- Exercise: Would you repeat word for word the lines of the listing that follows, from the one with "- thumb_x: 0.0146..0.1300" up to and including the one with "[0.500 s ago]", and leave out the images?
========================================
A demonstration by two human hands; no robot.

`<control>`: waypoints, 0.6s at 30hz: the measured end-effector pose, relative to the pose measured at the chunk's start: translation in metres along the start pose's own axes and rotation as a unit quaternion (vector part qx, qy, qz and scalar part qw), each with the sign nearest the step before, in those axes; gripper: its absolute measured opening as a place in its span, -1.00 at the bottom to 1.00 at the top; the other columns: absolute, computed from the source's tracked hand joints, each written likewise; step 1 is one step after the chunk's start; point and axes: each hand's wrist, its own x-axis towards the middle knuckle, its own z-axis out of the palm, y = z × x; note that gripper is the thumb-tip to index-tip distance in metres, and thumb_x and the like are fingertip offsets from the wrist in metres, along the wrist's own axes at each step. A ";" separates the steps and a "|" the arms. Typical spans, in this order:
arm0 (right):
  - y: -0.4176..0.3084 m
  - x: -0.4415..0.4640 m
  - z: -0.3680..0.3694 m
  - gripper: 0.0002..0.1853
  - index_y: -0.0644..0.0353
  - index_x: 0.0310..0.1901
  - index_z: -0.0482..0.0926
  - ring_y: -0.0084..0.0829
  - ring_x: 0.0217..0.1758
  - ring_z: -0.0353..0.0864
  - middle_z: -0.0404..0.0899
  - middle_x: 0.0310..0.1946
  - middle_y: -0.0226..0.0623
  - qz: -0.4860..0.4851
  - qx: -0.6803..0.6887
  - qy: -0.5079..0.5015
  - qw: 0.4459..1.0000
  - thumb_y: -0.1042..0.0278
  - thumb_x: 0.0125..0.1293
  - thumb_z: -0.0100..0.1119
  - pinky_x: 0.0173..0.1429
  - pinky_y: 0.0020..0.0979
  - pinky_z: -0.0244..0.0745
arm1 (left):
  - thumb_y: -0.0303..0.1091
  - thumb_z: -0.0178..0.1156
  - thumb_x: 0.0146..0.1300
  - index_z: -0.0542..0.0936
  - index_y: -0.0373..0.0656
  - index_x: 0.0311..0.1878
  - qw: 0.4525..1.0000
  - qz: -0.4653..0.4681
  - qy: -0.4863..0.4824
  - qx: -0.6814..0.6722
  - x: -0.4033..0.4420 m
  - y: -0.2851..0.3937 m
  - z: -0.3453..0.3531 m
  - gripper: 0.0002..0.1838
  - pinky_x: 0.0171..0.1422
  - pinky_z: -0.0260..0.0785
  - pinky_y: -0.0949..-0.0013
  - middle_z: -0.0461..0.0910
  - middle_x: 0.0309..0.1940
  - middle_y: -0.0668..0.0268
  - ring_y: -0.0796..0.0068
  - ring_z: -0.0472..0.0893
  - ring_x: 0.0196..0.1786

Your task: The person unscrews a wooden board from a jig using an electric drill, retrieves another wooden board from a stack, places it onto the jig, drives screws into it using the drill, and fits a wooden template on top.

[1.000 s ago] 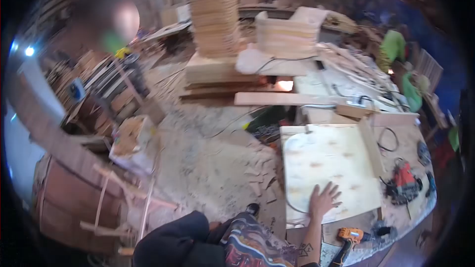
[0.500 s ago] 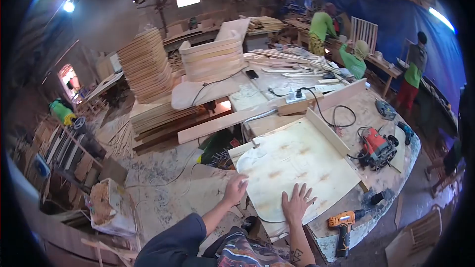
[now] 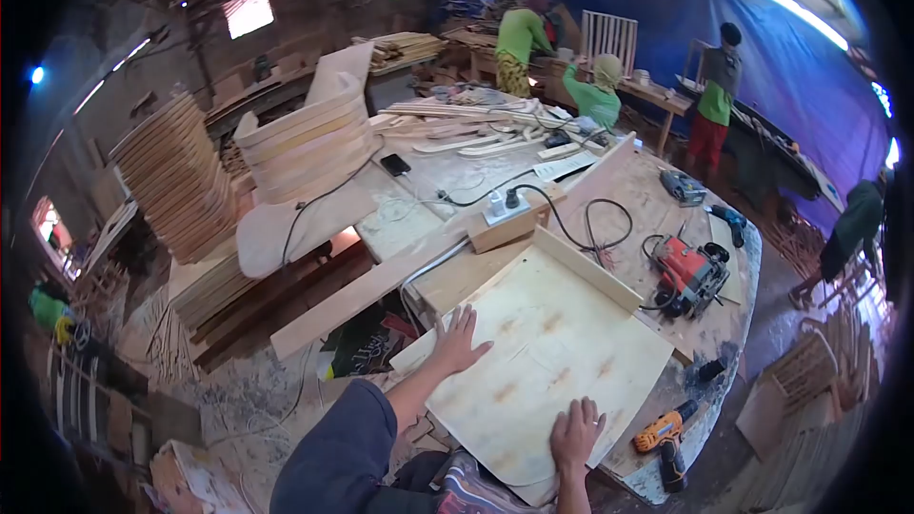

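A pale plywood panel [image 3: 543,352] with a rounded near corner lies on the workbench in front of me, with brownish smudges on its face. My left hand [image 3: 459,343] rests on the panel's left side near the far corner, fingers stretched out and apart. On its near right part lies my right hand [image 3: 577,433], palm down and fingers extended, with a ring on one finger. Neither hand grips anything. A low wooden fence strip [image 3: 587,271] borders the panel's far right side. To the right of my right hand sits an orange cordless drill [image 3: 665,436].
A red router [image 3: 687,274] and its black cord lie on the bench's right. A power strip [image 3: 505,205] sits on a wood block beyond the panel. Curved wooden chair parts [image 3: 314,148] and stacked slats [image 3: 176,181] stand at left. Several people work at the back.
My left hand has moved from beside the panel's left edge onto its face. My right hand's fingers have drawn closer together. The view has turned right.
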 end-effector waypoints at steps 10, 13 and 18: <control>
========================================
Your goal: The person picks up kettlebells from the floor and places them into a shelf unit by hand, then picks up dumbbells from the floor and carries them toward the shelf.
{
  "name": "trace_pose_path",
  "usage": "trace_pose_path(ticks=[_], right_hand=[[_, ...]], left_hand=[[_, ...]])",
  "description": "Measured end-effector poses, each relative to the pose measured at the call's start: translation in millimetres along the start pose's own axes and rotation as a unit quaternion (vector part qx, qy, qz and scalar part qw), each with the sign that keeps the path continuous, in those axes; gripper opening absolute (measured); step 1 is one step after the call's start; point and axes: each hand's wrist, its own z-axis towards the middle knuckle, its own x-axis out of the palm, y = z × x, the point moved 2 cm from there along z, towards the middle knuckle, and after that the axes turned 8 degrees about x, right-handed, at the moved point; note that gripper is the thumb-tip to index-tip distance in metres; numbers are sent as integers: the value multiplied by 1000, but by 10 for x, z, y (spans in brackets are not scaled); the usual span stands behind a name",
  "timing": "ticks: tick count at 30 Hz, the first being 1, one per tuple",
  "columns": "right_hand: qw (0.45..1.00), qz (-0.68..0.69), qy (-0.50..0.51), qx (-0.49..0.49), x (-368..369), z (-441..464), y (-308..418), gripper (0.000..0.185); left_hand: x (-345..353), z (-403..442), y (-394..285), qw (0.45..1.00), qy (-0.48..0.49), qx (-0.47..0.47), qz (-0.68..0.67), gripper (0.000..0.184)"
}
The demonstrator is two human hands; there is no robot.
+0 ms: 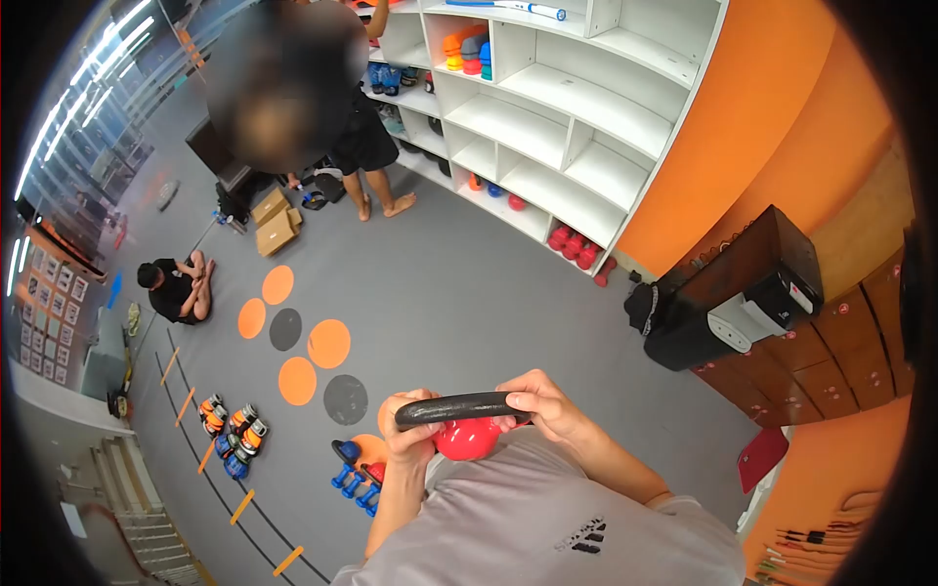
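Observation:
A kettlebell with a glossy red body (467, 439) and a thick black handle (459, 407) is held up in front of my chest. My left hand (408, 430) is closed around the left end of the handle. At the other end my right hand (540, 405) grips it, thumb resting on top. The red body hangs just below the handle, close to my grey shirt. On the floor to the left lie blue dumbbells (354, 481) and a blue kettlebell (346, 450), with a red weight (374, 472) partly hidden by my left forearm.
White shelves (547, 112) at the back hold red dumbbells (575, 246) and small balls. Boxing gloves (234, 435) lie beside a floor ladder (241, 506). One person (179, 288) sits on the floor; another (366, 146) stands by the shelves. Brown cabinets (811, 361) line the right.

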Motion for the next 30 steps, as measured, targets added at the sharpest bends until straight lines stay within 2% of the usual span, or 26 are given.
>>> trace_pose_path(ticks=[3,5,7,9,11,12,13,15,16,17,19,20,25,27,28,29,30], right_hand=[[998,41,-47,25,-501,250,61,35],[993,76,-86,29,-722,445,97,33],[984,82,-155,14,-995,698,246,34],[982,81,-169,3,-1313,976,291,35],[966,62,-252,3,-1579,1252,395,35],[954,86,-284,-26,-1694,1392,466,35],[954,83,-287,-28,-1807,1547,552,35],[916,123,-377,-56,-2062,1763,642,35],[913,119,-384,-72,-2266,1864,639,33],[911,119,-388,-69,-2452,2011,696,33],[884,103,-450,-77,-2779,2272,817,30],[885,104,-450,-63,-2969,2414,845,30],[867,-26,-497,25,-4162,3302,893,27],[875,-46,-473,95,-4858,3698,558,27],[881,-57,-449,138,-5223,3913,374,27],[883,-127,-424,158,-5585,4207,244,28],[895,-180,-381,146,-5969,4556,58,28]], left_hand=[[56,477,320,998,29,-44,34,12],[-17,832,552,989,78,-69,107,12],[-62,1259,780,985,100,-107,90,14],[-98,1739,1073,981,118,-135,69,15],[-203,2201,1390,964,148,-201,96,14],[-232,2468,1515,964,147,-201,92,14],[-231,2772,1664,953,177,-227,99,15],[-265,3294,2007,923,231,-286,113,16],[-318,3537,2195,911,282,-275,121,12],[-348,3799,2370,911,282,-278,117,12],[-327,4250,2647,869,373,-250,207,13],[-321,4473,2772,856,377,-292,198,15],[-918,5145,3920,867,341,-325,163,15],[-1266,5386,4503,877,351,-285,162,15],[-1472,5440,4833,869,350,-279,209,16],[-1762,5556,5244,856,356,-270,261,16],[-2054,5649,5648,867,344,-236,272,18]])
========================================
- Output for this exercise:
  - thumb_x: 0.0146..0.1300
  - index_z: -0.0542..0.0936
  - index_y: -0.0373..0.0656
  - index_x: 0.0311..0.1878
  - qw: 0.4525..1.0000
  - qz: -0.4653..0.4681
  - qy: -0.4863..0.4824
  - qx: -0.6814..0.6722
  - x: -0.4033..0.4420 m
  - y: -0.2851..0.3937 m
  - z: -0.3453..0.3531 m
  - gripper: 0.0002..0.1838
  - pinky_x: 0.0171..0.1422
  - pinky_z: -0.0260..0.0785
  - pinky_y: -0.0949..-0.0013
  - middle_z: -0.0461..0.0910
  - middle_x: 0.0309..0.1940
  - middle_y: -0.0668..0.0268
  - ring_y: -0.0796..0.0068
  - ring_z: -0.0472..0.0893
  - ring_x: 0.0196..0.1786

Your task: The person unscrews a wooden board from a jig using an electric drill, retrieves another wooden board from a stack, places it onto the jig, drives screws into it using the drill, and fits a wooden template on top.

[1.000 s ago] 
[0.500 s ago] 

That finishes the output.